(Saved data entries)
• • • •
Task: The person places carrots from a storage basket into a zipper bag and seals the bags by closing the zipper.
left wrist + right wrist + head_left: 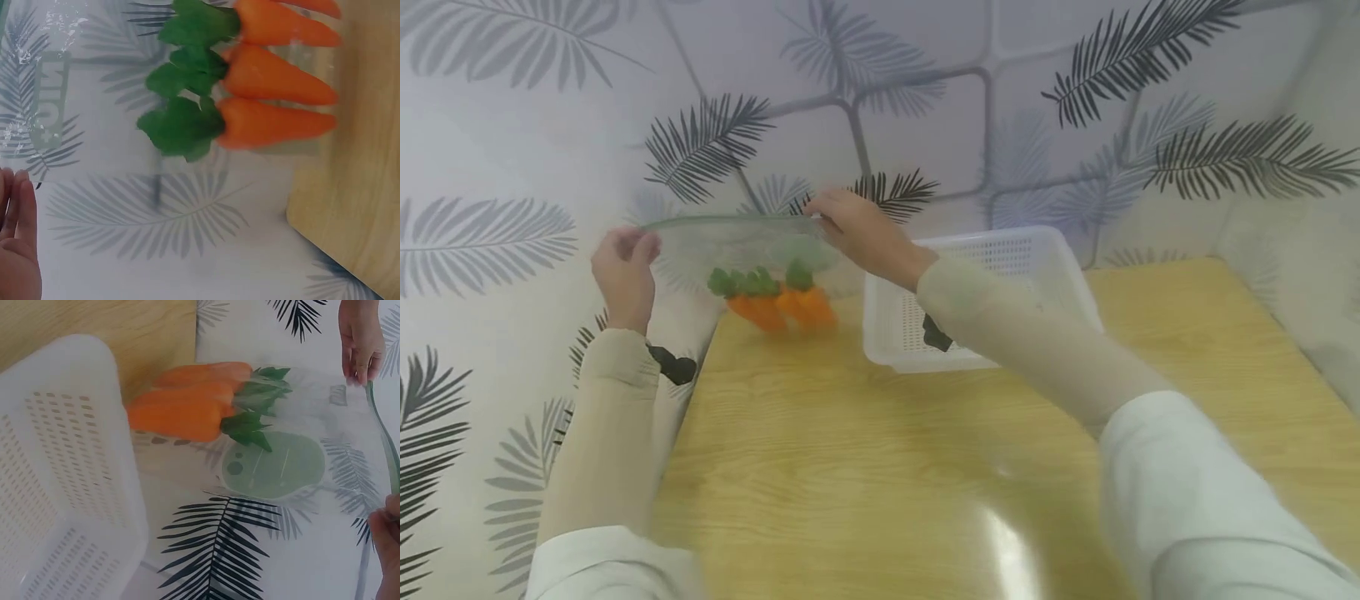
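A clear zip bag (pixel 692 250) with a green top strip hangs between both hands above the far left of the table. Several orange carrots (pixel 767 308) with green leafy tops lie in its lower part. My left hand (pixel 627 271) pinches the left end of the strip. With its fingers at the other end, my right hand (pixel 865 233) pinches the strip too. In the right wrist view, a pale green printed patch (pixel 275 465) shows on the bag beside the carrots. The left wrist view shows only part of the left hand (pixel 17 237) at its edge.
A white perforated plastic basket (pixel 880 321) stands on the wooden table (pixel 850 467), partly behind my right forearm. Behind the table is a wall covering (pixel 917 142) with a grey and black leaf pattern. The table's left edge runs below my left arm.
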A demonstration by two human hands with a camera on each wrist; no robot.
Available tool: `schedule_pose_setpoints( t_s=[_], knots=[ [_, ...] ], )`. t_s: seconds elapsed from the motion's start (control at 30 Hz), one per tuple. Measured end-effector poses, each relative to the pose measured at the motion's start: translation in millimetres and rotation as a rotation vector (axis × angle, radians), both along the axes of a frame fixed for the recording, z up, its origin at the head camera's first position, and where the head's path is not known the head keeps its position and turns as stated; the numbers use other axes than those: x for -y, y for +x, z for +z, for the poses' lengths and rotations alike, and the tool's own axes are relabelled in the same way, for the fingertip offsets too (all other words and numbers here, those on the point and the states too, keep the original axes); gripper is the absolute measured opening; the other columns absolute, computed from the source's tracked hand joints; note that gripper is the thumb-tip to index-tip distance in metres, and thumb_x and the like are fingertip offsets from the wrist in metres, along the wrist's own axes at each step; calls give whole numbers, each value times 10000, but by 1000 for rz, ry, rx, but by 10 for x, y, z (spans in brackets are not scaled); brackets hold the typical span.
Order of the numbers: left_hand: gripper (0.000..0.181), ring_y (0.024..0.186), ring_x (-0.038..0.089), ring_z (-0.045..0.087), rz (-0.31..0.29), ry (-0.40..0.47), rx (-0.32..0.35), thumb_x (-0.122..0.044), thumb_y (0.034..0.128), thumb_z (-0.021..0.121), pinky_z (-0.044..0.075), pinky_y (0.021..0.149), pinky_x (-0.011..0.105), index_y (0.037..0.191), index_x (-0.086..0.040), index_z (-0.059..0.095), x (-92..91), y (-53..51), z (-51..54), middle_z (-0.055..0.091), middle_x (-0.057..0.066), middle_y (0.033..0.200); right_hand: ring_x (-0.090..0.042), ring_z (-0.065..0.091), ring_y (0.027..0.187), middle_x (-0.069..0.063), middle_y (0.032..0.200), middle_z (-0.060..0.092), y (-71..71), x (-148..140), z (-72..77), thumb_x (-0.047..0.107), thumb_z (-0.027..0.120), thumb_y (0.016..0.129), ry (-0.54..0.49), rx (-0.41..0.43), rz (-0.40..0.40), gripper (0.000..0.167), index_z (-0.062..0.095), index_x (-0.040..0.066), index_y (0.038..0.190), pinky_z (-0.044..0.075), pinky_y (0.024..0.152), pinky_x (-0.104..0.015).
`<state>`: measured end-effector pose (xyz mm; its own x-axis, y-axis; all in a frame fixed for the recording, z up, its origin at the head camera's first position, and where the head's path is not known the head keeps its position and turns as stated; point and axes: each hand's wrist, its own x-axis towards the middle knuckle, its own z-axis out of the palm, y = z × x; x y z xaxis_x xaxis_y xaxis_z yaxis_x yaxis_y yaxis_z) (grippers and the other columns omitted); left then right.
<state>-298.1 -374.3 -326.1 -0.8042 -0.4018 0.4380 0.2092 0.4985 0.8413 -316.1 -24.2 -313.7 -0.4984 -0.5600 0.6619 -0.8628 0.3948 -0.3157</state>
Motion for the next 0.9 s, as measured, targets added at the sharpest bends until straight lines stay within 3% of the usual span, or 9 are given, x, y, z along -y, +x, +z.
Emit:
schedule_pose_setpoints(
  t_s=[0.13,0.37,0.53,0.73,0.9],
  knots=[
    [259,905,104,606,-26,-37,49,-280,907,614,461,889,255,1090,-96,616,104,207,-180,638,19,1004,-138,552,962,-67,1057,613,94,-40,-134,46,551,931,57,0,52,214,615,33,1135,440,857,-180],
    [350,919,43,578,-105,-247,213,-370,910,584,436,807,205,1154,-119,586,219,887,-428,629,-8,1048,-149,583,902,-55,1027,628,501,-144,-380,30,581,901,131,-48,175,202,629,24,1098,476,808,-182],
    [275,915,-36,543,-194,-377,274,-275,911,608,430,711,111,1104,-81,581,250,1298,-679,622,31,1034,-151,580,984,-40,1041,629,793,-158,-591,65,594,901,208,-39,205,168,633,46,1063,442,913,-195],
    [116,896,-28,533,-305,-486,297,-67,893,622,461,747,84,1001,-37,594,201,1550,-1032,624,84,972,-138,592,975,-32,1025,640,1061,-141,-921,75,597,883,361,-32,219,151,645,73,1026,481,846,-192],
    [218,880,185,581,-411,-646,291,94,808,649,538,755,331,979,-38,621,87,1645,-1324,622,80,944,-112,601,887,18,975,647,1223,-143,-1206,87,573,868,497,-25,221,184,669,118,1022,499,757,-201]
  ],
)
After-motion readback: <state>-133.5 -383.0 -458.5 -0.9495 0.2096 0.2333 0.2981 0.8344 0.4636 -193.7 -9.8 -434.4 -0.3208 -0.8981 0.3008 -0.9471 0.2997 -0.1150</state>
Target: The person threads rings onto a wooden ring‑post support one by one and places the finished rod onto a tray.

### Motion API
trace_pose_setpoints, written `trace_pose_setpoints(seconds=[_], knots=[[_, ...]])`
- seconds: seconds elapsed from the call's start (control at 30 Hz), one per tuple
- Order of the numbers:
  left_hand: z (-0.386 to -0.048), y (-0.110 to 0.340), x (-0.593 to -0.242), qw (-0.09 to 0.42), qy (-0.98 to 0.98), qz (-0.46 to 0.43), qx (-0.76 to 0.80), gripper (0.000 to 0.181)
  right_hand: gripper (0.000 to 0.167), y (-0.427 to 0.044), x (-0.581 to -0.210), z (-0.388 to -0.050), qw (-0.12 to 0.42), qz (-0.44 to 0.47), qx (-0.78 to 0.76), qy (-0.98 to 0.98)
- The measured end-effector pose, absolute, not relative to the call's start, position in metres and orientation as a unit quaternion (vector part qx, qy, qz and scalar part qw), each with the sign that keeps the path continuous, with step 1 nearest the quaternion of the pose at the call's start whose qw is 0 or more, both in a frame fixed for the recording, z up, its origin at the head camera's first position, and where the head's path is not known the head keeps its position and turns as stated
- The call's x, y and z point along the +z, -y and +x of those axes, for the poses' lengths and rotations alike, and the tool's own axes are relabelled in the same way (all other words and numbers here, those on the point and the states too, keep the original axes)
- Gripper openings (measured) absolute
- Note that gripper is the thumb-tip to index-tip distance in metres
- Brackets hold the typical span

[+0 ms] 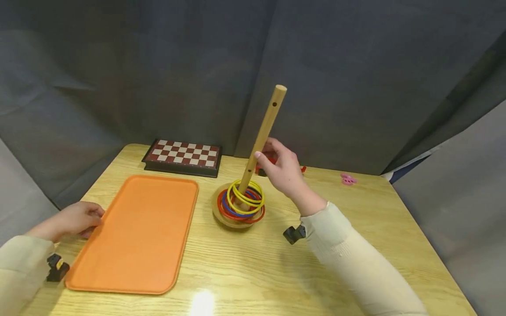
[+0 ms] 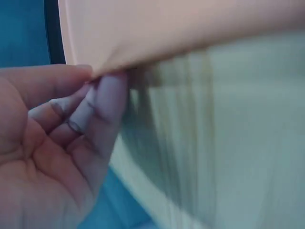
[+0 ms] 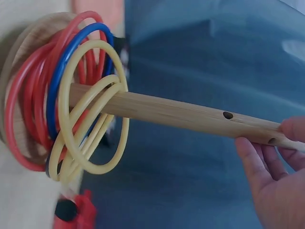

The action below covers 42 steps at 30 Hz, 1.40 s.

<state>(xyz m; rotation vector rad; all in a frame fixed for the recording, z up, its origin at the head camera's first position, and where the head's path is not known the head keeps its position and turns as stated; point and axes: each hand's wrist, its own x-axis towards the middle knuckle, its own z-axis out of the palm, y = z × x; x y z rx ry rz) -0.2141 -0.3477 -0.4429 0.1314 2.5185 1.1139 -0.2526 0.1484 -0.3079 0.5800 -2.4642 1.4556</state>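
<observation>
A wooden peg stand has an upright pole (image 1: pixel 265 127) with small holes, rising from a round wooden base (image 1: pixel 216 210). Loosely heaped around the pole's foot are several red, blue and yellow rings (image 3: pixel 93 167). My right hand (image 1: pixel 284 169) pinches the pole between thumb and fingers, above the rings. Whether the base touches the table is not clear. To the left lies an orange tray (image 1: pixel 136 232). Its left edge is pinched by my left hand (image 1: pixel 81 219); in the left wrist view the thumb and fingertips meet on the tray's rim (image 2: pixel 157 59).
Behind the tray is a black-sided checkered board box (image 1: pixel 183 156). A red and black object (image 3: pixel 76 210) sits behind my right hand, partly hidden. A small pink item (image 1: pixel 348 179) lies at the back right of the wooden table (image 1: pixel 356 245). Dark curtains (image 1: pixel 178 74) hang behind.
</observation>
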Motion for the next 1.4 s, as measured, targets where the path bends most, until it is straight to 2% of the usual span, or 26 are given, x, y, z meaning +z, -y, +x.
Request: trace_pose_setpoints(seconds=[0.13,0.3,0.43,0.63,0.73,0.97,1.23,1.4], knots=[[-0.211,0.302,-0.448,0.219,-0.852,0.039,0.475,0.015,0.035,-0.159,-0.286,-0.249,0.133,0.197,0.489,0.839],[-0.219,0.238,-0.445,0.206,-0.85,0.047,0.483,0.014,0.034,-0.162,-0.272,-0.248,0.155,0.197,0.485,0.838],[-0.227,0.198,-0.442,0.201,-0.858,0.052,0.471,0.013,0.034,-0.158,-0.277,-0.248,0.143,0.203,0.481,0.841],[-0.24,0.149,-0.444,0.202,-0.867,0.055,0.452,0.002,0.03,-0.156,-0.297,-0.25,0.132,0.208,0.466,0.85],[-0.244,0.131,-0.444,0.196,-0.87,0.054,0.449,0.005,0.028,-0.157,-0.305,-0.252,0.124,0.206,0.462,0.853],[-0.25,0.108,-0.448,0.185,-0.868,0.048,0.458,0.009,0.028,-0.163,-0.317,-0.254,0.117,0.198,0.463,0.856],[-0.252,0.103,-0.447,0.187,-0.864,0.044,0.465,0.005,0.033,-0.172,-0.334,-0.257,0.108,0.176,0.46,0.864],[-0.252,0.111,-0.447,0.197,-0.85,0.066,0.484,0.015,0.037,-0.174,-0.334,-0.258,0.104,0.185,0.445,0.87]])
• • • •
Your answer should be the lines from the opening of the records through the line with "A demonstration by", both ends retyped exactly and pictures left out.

• **ANSWER AREA**
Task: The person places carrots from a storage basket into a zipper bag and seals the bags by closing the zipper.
left wrist + right wrist + head_left: 
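A clear zip bag (pixel 692 250) with a green top strip hangs between both hands above the far left of the table. Several orange carrots (pixel 767 308) with green leafy tops lie in its lower part. My left hand (pixel 627 271) pinches the left end of the strip. With its fingers at the other end, my right hand (pixel 865 233) pinches the strip too. In the right wrist view, a pale green printed patch (pixel 275 465) shows on the bag beside the carrots. The left wrist view shows only part of the left hand (pixel 17 237) at its edge.
A white perforated plastic basket (pixel 880 321) stands on the wooden table (pixel 850 467), partly behind my right forearm. Behind the table is a wall covering (pixel 917 142) with a grey and black leaf pattern. The table's left edge runs below my left arm.
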A demonstration by two human hands with a camera on each wrist; no robot.

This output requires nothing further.